Each record below needs to be copied out exactly as it stands.

[GIVEN RECORDS — start]

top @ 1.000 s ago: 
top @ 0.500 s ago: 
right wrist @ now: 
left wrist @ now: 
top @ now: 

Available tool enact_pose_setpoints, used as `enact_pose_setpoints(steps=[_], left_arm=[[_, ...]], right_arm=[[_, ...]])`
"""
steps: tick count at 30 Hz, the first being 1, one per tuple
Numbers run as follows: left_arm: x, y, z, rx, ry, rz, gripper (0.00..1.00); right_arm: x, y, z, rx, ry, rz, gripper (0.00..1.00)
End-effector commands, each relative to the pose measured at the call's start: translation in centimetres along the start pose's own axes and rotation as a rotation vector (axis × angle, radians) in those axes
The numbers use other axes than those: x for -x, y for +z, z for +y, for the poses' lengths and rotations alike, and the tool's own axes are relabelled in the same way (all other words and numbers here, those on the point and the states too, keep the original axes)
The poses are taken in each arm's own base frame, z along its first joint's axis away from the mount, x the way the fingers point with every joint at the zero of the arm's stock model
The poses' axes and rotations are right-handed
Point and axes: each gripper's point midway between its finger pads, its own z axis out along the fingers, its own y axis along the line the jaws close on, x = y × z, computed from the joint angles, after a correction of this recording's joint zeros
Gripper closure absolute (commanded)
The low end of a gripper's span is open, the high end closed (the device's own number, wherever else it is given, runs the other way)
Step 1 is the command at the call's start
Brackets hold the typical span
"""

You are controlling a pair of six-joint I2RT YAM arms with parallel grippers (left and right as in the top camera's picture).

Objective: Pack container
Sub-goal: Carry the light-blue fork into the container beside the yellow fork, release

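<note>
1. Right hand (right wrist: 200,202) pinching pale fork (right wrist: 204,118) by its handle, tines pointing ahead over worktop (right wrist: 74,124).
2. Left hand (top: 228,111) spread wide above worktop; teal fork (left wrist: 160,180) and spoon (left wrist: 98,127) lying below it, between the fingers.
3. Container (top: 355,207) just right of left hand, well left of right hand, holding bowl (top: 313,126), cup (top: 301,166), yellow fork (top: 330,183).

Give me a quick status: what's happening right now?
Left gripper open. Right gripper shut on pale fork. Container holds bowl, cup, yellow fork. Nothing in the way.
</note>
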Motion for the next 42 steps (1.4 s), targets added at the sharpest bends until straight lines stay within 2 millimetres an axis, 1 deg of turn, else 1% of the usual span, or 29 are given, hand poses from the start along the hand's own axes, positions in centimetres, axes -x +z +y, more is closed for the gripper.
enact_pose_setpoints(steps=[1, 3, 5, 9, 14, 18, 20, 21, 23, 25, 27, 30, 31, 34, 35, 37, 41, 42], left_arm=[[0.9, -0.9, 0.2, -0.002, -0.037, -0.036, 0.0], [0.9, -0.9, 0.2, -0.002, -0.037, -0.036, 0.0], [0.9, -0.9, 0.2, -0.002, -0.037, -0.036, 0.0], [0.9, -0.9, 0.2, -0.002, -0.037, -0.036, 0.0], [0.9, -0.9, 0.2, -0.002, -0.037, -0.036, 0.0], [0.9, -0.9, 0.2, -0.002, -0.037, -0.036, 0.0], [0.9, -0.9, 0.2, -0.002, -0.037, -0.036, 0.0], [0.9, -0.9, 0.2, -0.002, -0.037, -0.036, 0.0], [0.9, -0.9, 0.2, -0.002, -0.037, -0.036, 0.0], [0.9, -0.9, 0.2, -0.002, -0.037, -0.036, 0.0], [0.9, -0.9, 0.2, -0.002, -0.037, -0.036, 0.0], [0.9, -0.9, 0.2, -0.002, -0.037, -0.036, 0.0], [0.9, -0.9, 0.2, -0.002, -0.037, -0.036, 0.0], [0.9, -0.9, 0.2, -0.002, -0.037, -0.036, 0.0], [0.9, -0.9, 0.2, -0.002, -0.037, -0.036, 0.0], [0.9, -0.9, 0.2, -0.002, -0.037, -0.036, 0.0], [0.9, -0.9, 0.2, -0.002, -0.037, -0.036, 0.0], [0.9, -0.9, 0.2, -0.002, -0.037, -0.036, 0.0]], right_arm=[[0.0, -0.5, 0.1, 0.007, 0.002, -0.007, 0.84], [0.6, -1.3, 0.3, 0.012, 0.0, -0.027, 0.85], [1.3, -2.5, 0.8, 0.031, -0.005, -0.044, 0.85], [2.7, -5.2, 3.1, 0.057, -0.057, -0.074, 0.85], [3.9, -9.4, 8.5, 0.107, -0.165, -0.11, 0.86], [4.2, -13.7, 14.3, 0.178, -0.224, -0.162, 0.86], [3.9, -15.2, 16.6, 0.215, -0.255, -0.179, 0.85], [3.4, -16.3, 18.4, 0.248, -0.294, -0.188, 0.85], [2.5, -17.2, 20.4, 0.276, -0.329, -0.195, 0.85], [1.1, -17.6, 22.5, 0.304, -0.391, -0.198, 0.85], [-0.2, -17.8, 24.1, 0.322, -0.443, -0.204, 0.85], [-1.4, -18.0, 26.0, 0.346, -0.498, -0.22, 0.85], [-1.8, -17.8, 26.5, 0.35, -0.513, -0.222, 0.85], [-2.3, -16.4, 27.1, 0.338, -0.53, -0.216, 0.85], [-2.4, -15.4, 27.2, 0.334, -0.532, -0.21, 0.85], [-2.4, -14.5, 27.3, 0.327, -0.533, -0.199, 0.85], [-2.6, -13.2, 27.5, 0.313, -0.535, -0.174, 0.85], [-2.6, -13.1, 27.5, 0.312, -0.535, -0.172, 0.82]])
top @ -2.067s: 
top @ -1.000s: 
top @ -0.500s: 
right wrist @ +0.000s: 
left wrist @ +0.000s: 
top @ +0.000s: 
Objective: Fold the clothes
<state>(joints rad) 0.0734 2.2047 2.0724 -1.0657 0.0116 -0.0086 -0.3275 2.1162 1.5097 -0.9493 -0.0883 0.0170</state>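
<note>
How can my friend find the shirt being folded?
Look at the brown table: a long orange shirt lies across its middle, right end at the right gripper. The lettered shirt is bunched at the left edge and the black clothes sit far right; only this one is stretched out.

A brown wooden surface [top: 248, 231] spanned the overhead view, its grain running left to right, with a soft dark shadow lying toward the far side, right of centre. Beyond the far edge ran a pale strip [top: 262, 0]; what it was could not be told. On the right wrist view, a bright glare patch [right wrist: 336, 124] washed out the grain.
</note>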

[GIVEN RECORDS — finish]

**TASK RESULT:**
top @ 1.000 s ago: 
top @ 0.500 s ago: 
right wrist @ now: 
left wrist @ now: 
top @ now: 

Available tool enact_pose_setpoints, used as `enact_pose_setpoints(steps=[_], left_arm=[[_, ...]], right_arm=[[_, ...]])`
"""
steps: tick count at 30 Hz, the first being 1, one per tuple
Numbers run as follows: left_arm: x, y, z, rx, ry, rz, gripper (0.00..1.00); right_arm: x, y, z, rx, ry, rz, gripper (0.00..1.00)
End-effector commands, each relative to the pose measured at the call's start: translation in centimetres along the start pose's own axes and rotation as a rotation vector (axis × angle, radians) in those axes
The numbers use other axes than those: x for -x, y for +z, z for +y, for the poses' lengths and rotations alike, and the tool's own axes are relabelled in the same way (all other words and numbers here, those on the point and the states too, keep the original axes)
The poses are taken in each arm's own base frame, z along its first joint's axis away from the mount, x the way the fingers point with every joint at the zero of the arm's stock model
The poses' axes and rotations are right-handed
Point and axes: each gripper's point midway between its finger pads, its own z axis out along the fingers, its own y axis along the line the jaws close on, x = y × z, computed from the joint angles, after a correction of this recording's joint zeros
Gripper closure absolute (commanded)
The low end of a gripper's span is open, the high end closed (the device's own number, wherever else it is given, runs the other way)
Step 1 is the command at the call's start
Brackets hold the typical span
"""

You are controlling a pair of six-joint I2RT YAM arms with parallel grippers (left and right as in the top camera's picture).

Objective: Pack container
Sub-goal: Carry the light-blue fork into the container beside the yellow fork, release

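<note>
1. Right hand (right wrist: 200,202) pinching pale fork (right wrist: 204,118) by its handle, tines pointing ahead over worktop (right wrist: 74,124).
2. Left hand (top: 228,111) spread wide above worktop; teal fork (left wrist: 160,180) and spoon (left wrist: 98,127) lying below it, between the fingers.
3. Container (top: 355,207) just right of left hand, well left of right hand, holding bowl (top: 313,126), cup (top: 301,166), yellow fork (top: 330,183).

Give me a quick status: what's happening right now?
Left gripper open. Right gripper shut on pale fork. Container holds bowl, cup, yellow fork. Nothing in the way.
</note>
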Motion for the next 42 steps (1.4 s), targets added at the sharpest bends until straight lines stay within 2 millimetres an axis, 1 deg of turn, else 1% of the usual span, or 29 are given, hand poses from the start along the hand's own axes, positions in centimetres, axes -x +z +y, more is closed for the gripper.
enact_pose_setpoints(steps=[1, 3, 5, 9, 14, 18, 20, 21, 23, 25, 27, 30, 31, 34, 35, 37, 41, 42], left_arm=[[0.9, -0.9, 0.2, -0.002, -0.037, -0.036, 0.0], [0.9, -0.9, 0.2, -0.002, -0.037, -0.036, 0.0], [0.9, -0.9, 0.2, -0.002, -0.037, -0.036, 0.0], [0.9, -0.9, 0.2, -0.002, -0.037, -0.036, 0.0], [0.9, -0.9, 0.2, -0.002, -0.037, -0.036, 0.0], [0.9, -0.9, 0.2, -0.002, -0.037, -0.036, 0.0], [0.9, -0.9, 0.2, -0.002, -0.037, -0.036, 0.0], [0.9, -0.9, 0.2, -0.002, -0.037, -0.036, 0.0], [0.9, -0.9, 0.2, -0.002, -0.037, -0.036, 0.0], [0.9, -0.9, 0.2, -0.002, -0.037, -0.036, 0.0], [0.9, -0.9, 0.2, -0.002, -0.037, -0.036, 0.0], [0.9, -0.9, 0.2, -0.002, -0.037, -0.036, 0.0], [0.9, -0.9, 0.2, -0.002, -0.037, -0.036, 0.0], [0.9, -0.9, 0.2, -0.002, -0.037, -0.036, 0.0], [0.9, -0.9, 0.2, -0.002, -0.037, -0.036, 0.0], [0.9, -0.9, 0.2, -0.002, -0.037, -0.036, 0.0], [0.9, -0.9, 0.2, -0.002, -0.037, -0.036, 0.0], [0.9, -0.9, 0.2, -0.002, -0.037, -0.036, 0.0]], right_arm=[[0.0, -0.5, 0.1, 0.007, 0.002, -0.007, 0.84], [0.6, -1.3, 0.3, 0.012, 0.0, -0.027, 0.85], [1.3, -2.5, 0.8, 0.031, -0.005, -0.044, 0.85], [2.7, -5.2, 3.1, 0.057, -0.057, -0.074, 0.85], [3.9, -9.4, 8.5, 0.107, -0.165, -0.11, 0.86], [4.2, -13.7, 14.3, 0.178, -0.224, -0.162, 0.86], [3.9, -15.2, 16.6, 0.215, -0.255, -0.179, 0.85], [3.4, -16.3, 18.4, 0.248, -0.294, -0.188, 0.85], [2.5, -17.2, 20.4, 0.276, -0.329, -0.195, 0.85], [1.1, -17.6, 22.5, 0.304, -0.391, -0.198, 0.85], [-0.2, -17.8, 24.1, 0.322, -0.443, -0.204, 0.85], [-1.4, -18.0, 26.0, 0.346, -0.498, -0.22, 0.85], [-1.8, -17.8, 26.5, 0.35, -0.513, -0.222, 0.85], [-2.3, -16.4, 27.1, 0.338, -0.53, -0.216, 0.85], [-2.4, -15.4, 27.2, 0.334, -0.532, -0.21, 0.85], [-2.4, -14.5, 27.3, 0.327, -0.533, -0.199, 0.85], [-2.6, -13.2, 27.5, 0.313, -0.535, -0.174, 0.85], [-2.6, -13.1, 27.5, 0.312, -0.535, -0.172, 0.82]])
top @ -2.067s: 
top @ -1.000s: 
top @ -0.500s: 
right wrist @ +0.000s: 
left wrist @ +0.000s: 
top @ +0.000s: 
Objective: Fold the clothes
<state>(joints rad) 0.0734 2.2047 2.0724 -1.0657 0.0116 -0.0086 -0.3275 2.1162 1.5097 -0.9493 -0.0883 0.0170</state>
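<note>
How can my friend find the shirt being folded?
Look at the brown table: a long orange shirt lies across its middle, right end at the right gripper. The lettered shirt is bunched at the left edge and the black clothes sit far right; only this one is stretched out.

A brown wooden surface [top: 248, 231] spanned the overhead view, its grain running left to right, with a soft dark shadow lying toward the far side, right of centre. Beyond the far edge ran a pale strip [top: 262, 0]; what it was could not be told. On the right wrist view, a bright glare patch [right wrist: 336, 124] washed out the grain.
</note>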

Nothing more remains to be done for this exercise.